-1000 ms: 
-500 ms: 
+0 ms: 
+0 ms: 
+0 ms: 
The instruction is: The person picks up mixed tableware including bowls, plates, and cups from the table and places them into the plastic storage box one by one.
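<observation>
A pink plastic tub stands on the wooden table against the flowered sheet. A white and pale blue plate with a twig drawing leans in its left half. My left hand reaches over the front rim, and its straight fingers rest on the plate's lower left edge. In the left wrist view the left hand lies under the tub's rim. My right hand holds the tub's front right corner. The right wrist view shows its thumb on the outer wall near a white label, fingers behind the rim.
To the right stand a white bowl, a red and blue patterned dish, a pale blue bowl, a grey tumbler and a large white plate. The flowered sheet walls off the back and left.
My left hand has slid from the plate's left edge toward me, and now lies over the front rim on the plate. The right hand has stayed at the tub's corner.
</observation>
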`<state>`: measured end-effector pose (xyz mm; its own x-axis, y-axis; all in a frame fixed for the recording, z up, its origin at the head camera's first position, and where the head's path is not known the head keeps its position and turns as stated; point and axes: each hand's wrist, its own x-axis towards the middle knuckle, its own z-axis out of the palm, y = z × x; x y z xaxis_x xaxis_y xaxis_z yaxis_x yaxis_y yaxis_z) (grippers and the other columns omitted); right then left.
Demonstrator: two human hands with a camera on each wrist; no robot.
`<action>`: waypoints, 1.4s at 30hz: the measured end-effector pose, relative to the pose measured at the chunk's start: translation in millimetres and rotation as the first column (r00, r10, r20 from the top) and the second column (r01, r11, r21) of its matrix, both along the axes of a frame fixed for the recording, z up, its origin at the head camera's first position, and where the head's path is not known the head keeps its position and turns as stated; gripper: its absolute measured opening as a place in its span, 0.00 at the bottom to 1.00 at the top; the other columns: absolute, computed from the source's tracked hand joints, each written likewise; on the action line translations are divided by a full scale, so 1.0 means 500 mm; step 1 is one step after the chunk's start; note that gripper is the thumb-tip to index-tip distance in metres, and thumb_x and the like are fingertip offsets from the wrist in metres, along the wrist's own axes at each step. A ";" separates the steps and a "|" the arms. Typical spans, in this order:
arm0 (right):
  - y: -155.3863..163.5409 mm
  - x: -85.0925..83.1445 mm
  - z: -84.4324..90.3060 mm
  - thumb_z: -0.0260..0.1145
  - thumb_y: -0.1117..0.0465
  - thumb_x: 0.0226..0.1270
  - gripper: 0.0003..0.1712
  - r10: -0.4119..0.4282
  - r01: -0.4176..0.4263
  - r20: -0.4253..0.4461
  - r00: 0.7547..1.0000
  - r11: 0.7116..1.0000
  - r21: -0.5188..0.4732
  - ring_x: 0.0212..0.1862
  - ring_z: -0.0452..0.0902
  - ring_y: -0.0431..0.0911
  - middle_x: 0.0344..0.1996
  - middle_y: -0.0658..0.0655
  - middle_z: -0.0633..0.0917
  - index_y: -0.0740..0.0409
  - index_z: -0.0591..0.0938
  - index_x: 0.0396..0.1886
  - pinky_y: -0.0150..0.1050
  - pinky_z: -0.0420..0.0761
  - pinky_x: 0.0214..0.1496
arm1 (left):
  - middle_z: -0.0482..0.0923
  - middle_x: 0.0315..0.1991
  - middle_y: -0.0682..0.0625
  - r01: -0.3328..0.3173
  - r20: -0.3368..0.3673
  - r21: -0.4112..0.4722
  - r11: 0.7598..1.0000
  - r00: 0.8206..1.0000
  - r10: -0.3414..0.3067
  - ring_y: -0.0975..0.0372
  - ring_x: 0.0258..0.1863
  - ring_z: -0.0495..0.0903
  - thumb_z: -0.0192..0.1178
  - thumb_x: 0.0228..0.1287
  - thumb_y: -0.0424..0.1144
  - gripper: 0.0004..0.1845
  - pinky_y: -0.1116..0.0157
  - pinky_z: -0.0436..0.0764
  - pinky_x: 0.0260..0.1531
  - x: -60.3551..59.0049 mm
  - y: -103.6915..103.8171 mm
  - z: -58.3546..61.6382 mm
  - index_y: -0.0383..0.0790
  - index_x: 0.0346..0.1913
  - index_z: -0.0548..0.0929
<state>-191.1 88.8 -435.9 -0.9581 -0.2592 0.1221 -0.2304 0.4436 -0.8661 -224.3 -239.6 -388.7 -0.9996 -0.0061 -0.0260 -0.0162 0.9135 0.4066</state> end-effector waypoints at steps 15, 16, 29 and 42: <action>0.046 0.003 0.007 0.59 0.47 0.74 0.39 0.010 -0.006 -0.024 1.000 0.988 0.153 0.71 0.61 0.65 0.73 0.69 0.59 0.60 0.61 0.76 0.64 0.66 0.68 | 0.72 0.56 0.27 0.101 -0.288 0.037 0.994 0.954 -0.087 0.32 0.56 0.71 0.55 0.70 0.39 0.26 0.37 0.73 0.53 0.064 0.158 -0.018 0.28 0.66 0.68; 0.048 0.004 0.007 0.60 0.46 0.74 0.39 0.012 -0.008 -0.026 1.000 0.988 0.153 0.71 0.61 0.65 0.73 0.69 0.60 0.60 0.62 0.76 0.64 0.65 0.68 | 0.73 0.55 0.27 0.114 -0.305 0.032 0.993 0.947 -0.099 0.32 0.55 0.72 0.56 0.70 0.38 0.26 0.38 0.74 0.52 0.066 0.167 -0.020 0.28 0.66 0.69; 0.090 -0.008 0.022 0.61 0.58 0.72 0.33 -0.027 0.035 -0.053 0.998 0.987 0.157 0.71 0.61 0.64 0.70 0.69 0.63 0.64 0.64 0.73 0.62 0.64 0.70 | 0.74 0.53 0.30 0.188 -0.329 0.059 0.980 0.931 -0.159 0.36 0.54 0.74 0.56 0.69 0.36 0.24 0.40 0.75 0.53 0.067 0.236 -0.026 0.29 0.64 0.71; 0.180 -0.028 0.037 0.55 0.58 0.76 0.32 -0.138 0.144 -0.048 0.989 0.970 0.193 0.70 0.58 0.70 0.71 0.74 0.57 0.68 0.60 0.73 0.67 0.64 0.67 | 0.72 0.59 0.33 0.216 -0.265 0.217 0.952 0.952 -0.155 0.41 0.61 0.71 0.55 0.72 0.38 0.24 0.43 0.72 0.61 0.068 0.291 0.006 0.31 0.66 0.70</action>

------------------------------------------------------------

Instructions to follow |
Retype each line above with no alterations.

Output below |
-1000 ms: 
-500 ms: 
+0 ms: 
+0 ms: 
+0 ms: 
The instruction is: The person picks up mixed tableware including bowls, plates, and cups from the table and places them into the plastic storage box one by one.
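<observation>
A pink plastic tub stands on the wooden table against the flowered sheet. A white and pale blue plate with a twig drawing leans in its left half. My left hand reaches over the front rim, and its straight fingers rest on the plate's lower left edge. In the left wrist view the left hand lies under the tub's rim. My right hand holds the tub's front right corner. The right wrist view shows its thumb on the outer wall near a white label, fingers behind the rim.
To the right stand a white bowl, a red and blue patterned dish, a pale blue bowl, a grey tumbler and a large white plate. The flowered sheet walls off the back and left.
My left hand has slid from the plate's left edge toward me, and now lies over the front rim on the plate. The right hand has stayed at the tub's corner.
</observation>
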`<state>`: measured end-effector pose (xyz mm; its own x-axis, y-axis; all in a frame fixed for the recording, z up, its origin at the head camera's first position, and where the head's path is not known the head keeps its position and turns as stated; point and axes: each hand's wrist, its own x-axis towards the middle knuckle, its own z-axis out of the palm, y = z × x; x y z xaxis_x xaxis_y xaxis_z yaxis_x yaxis_y yaxis_z) (grippers and the other columns omitted); right then left.
Demonstrator: two human hands with a camera on each wrist; no robot.
`<action>`: waypoints, 1.4s at 30hz: the measured end-effector pose, relative to the pose measured at the chunk's start: translation in millimetres and rotation as the first column (r00, r10, r20 from the top) and the second column (r01, r11, r21) of its matrix, both along the axes of a frame fixed for the recording, z up, its origin at the head camera's first position, and where the head's path is not known the head keeps its position and turns as stated; gripper: its absolute measured opening as a place in its span, 0.00 at the bottom to 1.00 at the top; the other columns: absolute, computed from the source's tracked hand joints, each written likewise; on the action line translations are divided by a full scale, so 1.0 means 500 mm; step 1 is one step after the chunk's start; note that gripper is the thumb-tip to index-tip distance in metres, and thumb_x and the like are fingertip offsets from the wrist in metres, along the wrist's own axes at each step. A ";" separates the steps and a "|" the arms. Typical spans, in this order:
arm0 (right):
  - y: -155.3863..163.5409 mm
  - x: -85.0925..83.1445 mm
  - z: -84.4324..90.3060 mm
  - thumb_z: -0.0260..0.1145
  - thumb_y: -0.1117..0.0465
  - thumb_x: 0.0226..0.1270
  - gripper: 0.0003..0.1712
  - r10: -0.4119..0.4282
  - r01: -0.4176..0.4263
  - r20: -0.4253..0.4461
  - r00: 0.7547..1.0000
  - r11: 0.7116..1.0000
  - r21: -0.5188..0.4732
  - ring_x: 0.0212..0.1862
  - ring_z: -0.0452..0.0902
  - ring_y: -0.0431..0.0911
  - middle_x: 0.0344..0.1996
  - middle_y: -0.0658..0.0655
  - middle_z: -0.0633..0.0917
  - index_y: -0.0740..0.0409
  - index_z: -0.0591..0.0938
  - index_x: 0.0396..0.1886
  - pinky_y: -0.0150..0.1050
  - pinky_z: -0.0420..0.0761
  - pinky_x: 0.0214..0.1496
arm1 (left):
  - middle_z: -0.0482..0.0923
  - middle_x: 0.0315..0.1991
  - middle_y: -0.0682..0.0625
  - r01: -0.3328..0.3173
  - r20: -0.3368..0.3673
  - r21: -0.4112..0.4722
  - r11: 0.7598..1.0000
  - r00: 0.8206..1.0000
  - r10: -0.3414..0.3067
  - ring_y: -0.0975..0.0372
  - ring_x: 0.0258..0.1863
  - ring_z: -0.0495..0.0903
  - thumb_z: -0.0192..0.1178
  - thumb_x: 0.0228..0.1287
  - thumb_y: -0.0424..0.1144
  - gripper: 0.0004..0.1845
  - pinky_y: -0.1116..0.0157
  - pinky_z: -0.0436..0.0764
  - pinky_x: 0.0260..0.1531
  - x: -60.3551..59.0049 mm
  - y: -103.6915..103.8171 mm
  - z: -58.3546..61.6382 mm
  - index_y: -0.0383..0.0790
  - index_x: 0.0346..0.1913
  - index_z: -0.0548..0.0929
<state>-191.1 88.8 -435.9 -0.9581 -0.2592 0.1221 -0.2304 0.4436 -0.8661 -224.3 -239.6 -388.7 -0.9996 -0.0061 -0.0260 -0.0162 0.9135 0.4066</state> end-effector waypoints at steps 15, 16, 29 and 42: <action>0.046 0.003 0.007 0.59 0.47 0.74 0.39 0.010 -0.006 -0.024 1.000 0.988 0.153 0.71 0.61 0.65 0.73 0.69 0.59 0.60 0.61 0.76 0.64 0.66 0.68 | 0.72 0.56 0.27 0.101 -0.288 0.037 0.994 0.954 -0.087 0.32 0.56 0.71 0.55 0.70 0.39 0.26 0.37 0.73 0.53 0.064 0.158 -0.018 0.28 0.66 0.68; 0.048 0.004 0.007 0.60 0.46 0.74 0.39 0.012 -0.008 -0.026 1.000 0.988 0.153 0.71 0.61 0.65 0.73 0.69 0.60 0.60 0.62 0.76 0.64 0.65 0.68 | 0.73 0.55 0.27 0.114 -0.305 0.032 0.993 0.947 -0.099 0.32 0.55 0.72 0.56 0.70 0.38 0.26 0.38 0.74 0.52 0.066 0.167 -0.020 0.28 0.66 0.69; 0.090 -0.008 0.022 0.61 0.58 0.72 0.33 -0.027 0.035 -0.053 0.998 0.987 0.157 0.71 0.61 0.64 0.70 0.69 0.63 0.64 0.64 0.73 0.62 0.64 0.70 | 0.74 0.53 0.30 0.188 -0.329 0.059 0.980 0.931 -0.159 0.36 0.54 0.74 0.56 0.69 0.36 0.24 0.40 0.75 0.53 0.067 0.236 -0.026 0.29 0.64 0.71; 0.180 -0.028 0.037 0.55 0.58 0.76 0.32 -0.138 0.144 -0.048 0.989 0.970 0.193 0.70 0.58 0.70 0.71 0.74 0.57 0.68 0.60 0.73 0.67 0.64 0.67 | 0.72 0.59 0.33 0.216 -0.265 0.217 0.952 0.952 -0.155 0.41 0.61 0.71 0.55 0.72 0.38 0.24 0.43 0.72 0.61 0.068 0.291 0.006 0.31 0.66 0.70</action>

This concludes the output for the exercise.